È una notizia che vive nelle pagine finanziarie, ma i suoi effetti arrivano fin dentro i preventivi di una piccola impresa.
I numeri, in sintesi
La banca d’affari stima ora il Brent intorno a 80 dollari al barile nel quarto trimestre 2026, contro i 90 previsti prima, con il WTI americano vicino a 75. Anche la media attesa per il 2027 scende, da 80 a 75 dollari. Il motivo: Goldman si aspetta che le esportazioni del Golfo tornino ai livelli pre-conflitto entro fine luglio, con circa un mese di anticipo rispetto alle stime precedenti.
Restano dei rischi — una ripresa delle ostilità, i tempi tecnici per mettere in sicurezza la rotta, un eventuale stallo nei negoziati — e per questo va ricordato che si tratta di una previsione di una banca, non di una certezza.
Goldman Sachs ha rivisto al ribasso le stime sul greggio dopo l'intesa su Hormuz, prevedendo il ritorno dell'export del Golfo ai livelli pre-conflitto entro fine luglio.

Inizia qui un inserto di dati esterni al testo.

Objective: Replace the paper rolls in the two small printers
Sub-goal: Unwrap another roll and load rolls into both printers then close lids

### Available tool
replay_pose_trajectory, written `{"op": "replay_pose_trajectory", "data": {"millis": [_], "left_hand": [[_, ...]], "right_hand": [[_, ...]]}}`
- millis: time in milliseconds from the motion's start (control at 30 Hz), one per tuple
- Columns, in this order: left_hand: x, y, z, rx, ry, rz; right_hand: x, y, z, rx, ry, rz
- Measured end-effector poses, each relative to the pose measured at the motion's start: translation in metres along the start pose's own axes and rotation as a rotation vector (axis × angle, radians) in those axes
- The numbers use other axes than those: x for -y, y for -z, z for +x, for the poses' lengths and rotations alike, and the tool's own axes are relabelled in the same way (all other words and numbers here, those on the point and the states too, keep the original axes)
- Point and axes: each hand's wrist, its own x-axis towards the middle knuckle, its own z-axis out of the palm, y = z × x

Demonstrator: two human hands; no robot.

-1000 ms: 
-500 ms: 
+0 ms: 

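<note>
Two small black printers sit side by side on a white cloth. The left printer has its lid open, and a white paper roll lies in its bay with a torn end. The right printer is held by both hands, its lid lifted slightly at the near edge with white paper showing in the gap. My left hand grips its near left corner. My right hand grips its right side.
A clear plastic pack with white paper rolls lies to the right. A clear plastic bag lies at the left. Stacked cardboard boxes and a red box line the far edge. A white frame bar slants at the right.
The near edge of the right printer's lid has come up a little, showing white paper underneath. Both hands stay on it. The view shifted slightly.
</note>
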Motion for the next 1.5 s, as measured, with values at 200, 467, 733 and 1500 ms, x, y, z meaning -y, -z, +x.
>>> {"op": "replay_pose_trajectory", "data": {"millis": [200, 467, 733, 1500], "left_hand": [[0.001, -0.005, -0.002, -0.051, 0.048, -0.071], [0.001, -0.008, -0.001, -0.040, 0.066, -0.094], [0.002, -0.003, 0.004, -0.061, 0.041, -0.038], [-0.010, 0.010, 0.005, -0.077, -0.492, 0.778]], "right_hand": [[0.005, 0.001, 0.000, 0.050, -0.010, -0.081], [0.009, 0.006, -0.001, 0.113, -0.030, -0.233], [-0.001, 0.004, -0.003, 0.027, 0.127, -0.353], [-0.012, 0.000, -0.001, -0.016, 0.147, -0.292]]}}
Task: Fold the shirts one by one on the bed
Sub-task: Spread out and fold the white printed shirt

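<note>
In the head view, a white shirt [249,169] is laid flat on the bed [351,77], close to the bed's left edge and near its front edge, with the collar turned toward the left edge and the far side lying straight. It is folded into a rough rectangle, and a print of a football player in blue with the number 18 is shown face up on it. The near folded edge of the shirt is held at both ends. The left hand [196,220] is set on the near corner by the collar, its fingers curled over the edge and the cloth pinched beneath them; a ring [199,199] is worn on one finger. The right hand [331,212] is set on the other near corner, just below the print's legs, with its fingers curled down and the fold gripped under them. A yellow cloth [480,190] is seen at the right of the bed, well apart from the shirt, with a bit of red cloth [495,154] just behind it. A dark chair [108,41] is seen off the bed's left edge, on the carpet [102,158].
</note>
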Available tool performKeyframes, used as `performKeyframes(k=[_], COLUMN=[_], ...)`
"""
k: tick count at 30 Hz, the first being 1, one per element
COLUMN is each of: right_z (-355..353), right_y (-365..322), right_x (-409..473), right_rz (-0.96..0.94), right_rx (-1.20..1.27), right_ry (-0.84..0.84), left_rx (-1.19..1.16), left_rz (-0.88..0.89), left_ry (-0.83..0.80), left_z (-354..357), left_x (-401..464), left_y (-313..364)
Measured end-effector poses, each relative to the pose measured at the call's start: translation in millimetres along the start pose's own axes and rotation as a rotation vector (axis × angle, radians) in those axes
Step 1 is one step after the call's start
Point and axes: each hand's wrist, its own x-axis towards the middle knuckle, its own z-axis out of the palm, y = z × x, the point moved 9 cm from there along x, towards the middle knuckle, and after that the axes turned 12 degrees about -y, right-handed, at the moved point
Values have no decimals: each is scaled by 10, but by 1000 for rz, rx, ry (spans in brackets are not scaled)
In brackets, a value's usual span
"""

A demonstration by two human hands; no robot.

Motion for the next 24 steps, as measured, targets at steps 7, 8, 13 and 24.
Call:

Fonte: CNBC, Reuters — giugno 2026
Perché interessa una PMI italiana
Il prezzo del petrolio non resta sul mercato: si traduce in costi concreti che quasi ogni impresa sostiene. Un greggio più basso significa, con i consueti tempi di trasmissione, sollievo su carburanti e trasporto merci, sulle bollette energetiche e — indirettamente — sui prezzi di materie plastiche e prodotti chimici derivati dal petrolio.
Per chi spedisce, produce o semplicemente riscalda un capannone, dopo mesi di rincari è il primo indizio che il secondo semestre 2026 potrebbe essere meno caro sul fronte energia.
Il valore di una previsione come questa non è il prezzo esatto, ma la direzione: ai costi energetici sta arrivando una possibile tregua. È su questa che conviene tarare preventivi e listini, senza inseguire l'oscillazione del giorno.
Come usarla, senza inseguire il mercato
Tre indicazioni pratiche, da maneggiare con prudenza:
- Rivedere i preventivi a lungo termine tenendo conto che il vento sui costi energetici potrebbe cambiare nei prossimi mesi.
- Non bloccare contratti energetici sui massimi solo per paura, se la prospettiva è di un raffreddamento.
- Distinguere il calo del greggio dal costo del credito: l’energia può scendere mentre i tassi restano alti. Sono due leve diverse sui margini.
In breve
Goldman Sachs ha tagliato le stime sul petrolio dopo l’accordo per riaprire lo Stretto di Hormuz, vedendo il Brent verso 80 dollari entro fine anno. Per una PMI è il primo segnale di possibile tregua sui costi energetici e logistici dopo mesi di rincari. Resta una previsione, non una garanzia: il modo giusto di leggerla è come una direzione di tendenza su cui calibrare prezzi e contratti, non come un numero da incidere nella pietra.